Radio-frequency technology that uses human tissue instead of air as a conduit for radio waves is the basis of the first electronic “tag” system designed to track and monitor orthopedic implants. A 2009 RAND Corporation (Europe) technical report found that RFID technology offers several advantages to medical care in such areas as wireless data transfer and patient/object identification, and as a sensor.

Fig. 1 – Ortho-Tag would be affixed to an orthopedic implant and scanned via radio-frequency with a probe and RFID tag developed at Pitt. A card (foreground) would be available to patients with an existing implant.
The non-invasive system, known as Ortho-Tag, is an example of the growing potential and role of RFID technology in health care. It features a wireless chip attached to the implant and a handheld receiver that together would let physicians view critical information about artificial knees, hips, and other internal prosthetics — as well as the condition of the surrounding tissue — that currently can be difficult to track down.

The chip, or tag, would have information about the patient, the implant, and the procedure uploaded to it prior to an operation. In addition, sensors within the chip would gauge the pressure on the implant, the chemical balance and temperature of the tissue, and the presence of harmful organisms.

All of this information would subsequently be read by a handheld probe developed in the laboratory of Marlin Mickle, the Nickolas A. DeCecco professor of electrical and computer engineering in Pitt’s Swanson School of Engineering. When placed against the patient’s skin, the probe communicates with a radio-frequency identification (RFID) tag devised in the Mickle lab by Pitt graduate researcher Xiaoyu Liu that emits a unique wavelength designed to travel through human tissue. Special software would display information from the tag on a computer.

The inventor, Lee Berger, recently patented the Ortho-Tag system (U.S. patent 7,932,825), and Ortho-Tag, Inc., has optioned the rights to Mickle’s work. Berger envisions Ortho-Tag being attached to implants by the manufacturer, and he is currently building partnerships with manufacturers. Ortho-Tag, Inc., would distribute the software and probe to physicians. For people with existing orthopedic devices, the company is considering producing wallet- sized cards with an affixed RFID tag uploaded with information about the patient and the implant, Mickle said.

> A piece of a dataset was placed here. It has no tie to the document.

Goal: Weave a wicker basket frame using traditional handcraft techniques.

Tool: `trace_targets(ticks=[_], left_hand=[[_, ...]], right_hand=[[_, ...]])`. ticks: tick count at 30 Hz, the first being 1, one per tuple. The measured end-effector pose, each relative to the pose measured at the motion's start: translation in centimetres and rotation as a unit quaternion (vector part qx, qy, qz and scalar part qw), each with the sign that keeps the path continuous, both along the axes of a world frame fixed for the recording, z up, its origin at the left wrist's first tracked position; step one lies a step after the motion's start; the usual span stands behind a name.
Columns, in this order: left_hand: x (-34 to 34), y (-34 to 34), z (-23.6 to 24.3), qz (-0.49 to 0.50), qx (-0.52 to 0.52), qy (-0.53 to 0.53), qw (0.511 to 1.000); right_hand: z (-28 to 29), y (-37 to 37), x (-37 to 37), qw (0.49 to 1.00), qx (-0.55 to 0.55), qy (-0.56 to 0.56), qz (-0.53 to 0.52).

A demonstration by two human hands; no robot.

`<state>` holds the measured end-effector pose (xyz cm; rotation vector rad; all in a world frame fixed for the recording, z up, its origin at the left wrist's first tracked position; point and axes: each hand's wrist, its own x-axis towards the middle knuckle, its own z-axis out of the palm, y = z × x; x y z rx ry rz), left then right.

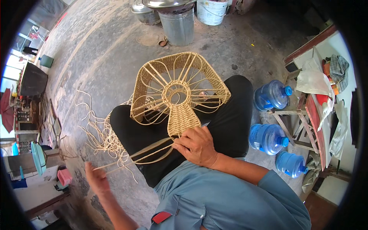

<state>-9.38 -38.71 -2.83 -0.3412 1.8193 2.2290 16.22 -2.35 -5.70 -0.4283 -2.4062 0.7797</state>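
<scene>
A straw-coloured woven basket (216, 78) rests across my lap, tilted, with square plaited sides. Petal-shaped loops of frame spread from a woven ring (165, 94) at its middle. The petal nearest me (183, 118) is filled with close weave; the other loops stand bare or carry loose strands. My right hand (198, 146) pinches the near edge of that petal. Out to the left, my left hand (97, 179), smeared by motion, is closed on a strand of cord (151, 155) stretched from the petal. A loose tangle of cord (107, 140) lies on the floor by my left knee.
Blue water jugs (271, 96) lie along my right side, near a wooden frame (306, 124) draped with cloth. Ahead stand a grey bucket (177, 28), a lidded pot (145, 14) and a white bucket (211, 12). A pink container (64, 176) sits at far left.
</scene>
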Motion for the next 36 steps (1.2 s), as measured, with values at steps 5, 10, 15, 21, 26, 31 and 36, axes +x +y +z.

The Ortho-Tag concept was developed to resolve a frequent shortage of information physicians face with patients who receive orthopedic implants. In many cases, patients know little about the type of device they have received, the company that manufactured it, or even the surgeon who had performed the procedure. Those details could only be learned through an extensive paper trail, made even more complex when dealing with out-of-state patients.

Details of the size, model number, and manufacturer of the implant could help physicians provide better follow-up care. Since devices come in different models, shapes, and sizes for use in knees, hips, feet, the spine, and other parts of the body, this technology could be highly useful for doctors, who would simply scan a chip to determine that information.

Another use of this technology is to track down defective implants, which are recalled by serial number; this crucial information is typically kept on written records where the original surgery took place. Ortho-Tag could be used to identify a suspect implant quickly and easily.